:: YOUR OBJECTIVE ::
Note each line in the data below that holds "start", and copy it.

:: COLLECTED DATA ::
---+---

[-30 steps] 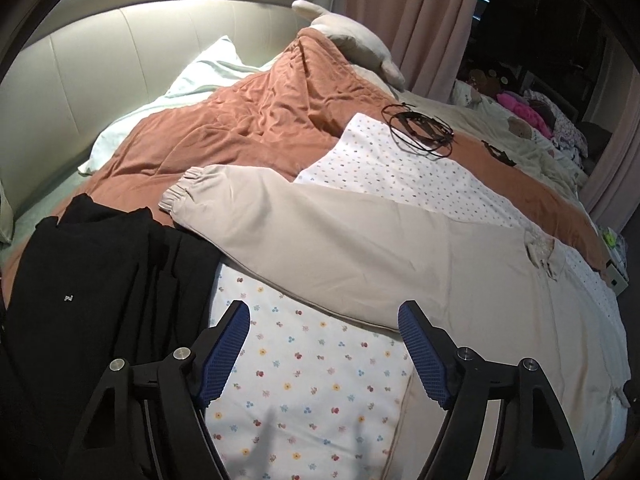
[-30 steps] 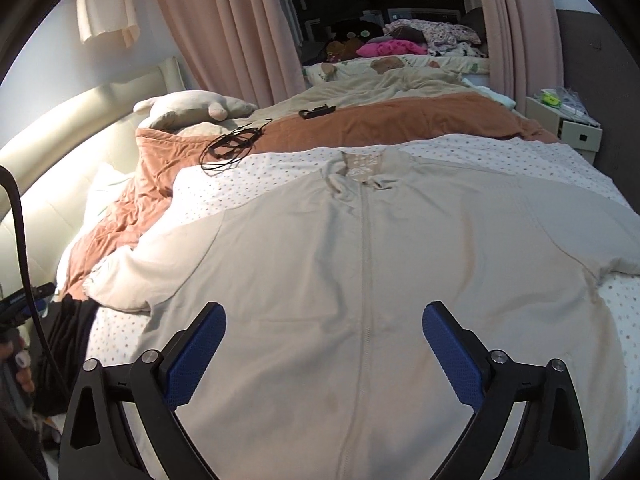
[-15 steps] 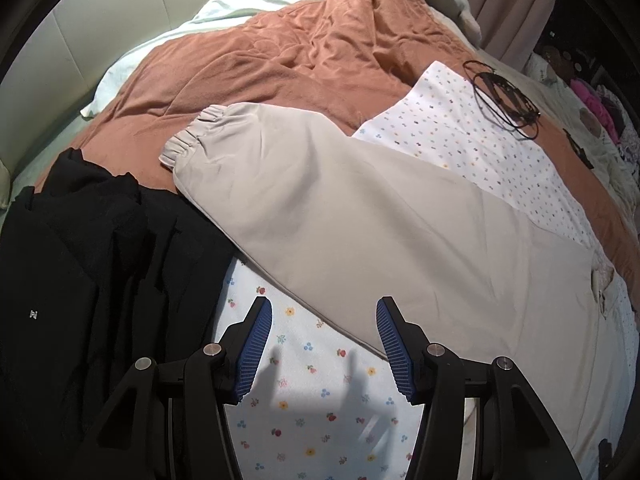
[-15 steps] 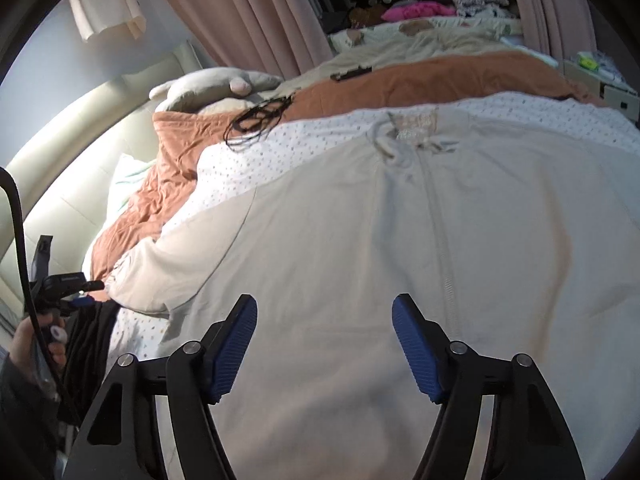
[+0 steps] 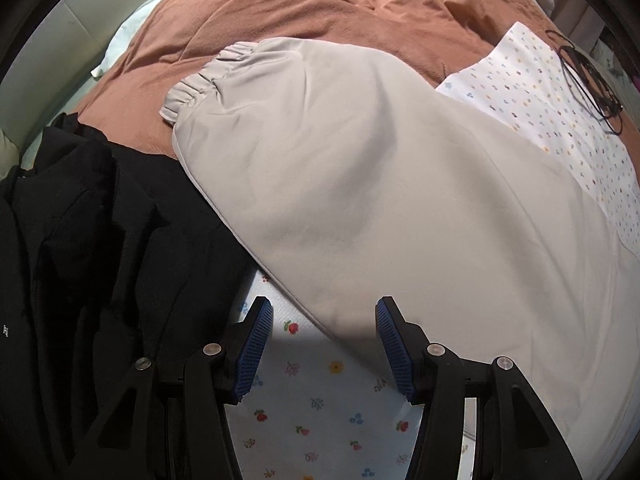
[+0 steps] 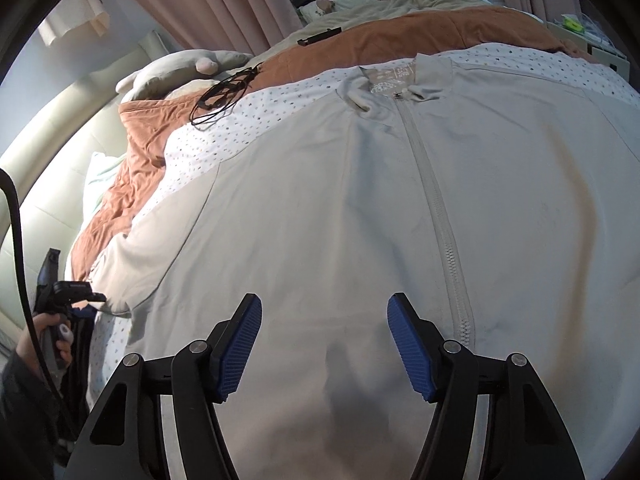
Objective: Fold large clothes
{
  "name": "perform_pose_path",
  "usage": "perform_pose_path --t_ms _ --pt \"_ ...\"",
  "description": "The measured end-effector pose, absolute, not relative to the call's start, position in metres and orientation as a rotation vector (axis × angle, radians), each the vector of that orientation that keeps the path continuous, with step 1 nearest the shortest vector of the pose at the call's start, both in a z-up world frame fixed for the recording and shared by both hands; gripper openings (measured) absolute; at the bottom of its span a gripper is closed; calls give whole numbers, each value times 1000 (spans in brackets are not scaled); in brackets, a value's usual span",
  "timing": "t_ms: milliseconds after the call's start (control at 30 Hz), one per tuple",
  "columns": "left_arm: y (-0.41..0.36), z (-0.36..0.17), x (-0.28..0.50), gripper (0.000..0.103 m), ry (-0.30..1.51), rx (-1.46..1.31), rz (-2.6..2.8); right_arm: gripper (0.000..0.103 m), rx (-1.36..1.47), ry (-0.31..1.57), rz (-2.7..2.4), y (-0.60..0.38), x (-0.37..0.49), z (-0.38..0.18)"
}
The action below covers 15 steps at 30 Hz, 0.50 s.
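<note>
The beige zip-front jacket of thin smooth fabric is spread flat on the flowered white bedsheet. It is judged light, limp and slippery; the sleeve edge and hem are best pinched. The left gripper and right gripper are parted, nothing gripped, jaws having just been closing.

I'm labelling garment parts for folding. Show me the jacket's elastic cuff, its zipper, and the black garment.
elastic cuff (image 5: 196, 94), left wrist view, on the gathered end of the sleeve.
zipper (image 6: 436, 216), right wrist view, midway along the closed teeth.
black garment (image 5: 100, 240), left wrist view, on its rumpled middle.
</note>
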State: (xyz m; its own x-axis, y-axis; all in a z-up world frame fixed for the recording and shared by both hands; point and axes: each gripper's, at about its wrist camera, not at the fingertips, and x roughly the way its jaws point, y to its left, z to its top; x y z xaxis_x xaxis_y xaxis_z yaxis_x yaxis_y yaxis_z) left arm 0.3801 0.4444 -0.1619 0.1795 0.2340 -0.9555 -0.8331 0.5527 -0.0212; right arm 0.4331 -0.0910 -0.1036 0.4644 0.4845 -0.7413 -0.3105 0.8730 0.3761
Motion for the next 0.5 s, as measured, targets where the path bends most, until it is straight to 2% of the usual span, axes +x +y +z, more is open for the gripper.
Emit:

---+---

:: RESULT BELOW ::
  "description": "The measured end-effector pose, absolute, not relative to the call's start, position in metres and orientation as a rotation vector (axis × angle, radians), each the vector of that orientation that keeps the path continuous, with step 1 nearest the shortest vector of the pose at the call's start, both in a z-up world frame fixed for the recording and shared by both hands; gripper openings (measured) absolute; at the bottom of its span a gripper is closed; calls give whole numbers, each value times 1000 (spans in brackets are not scaled); in brackets, a value's usual span",
  "timing": "t_ms: milliseconds after the call's start (control at 30 Hz), one per tuple",

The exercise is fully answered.